### ACTION ITEM
Copy out the whole listing below exactly.

### SUPPLIED INFORMATION
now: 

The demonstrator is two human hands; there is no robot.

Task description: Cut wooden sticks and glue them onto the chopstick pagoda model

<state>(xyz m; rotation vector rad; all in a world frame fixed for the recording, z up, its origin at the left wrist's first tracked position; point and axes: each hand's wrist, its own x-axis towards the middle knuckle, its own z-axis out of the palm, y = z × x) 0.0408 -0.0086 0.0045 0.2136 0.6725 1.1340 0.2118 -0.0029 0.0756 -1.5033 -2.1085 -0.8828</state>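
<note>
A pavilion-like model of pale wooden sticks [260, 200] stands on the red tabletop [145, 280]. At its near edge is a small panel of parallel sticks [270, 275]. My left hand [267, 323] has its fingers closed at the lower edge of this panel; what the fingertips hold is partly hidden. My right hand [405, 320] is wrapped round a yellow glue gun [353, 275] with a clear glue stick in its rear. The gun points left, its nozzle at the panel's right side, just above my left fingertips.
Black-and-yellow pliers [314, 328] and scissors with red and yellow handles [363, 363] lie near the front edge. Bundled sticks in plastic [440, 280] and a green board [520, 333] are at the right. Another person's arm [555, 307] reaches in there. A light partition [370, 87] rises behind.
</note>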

### RESULT FOR THIS TASK
now: 

The demonstrator is two human hands; there is no robot.

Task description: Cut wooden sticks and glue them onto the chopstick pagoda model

<state>(xyz m; rotation vector rad; all in a world frame fixed for the recording, z up, its origin at the left wrist's first tracked position; point and axes: each hand's wrist, its own x-axis towards the middle knuckle, its own z-axis out of the palm, y = z × x) 0.0408 -0.0086 0.0045 0.2136 0.6725 1.1340 0.2118 -0.0029 0.0756 -1.5033 -2.1085 -0.8828</state>
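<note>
A pavilion-like model of pale wooden sticks [260, 200] stands on the red tabletop [145, 280]. At its near edge is a small panel of parallel sticks [270, 275]. My left hand [267, 323] has its fingers closed at the lower edge of this panel; what the fingertips hold is partly hidden. My right hand [405, 320] is wrapped round a yellow glue gun [353, 275] with a clear glue stick in its rear. The gun points left, its nozzle at the panel's right side, just above my left fingertips.
Black-and-yellow pliers [314, 328] and scissors with red and yellow handles [363, 363] lie near the front edge. Bundled sticks in plastic [440, 280] and a green board [520, 333] are at the right. Another person's arm [555, 307] reaches in there. A light partition [370, 87] rises behind.
</note>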

Here the output is complete.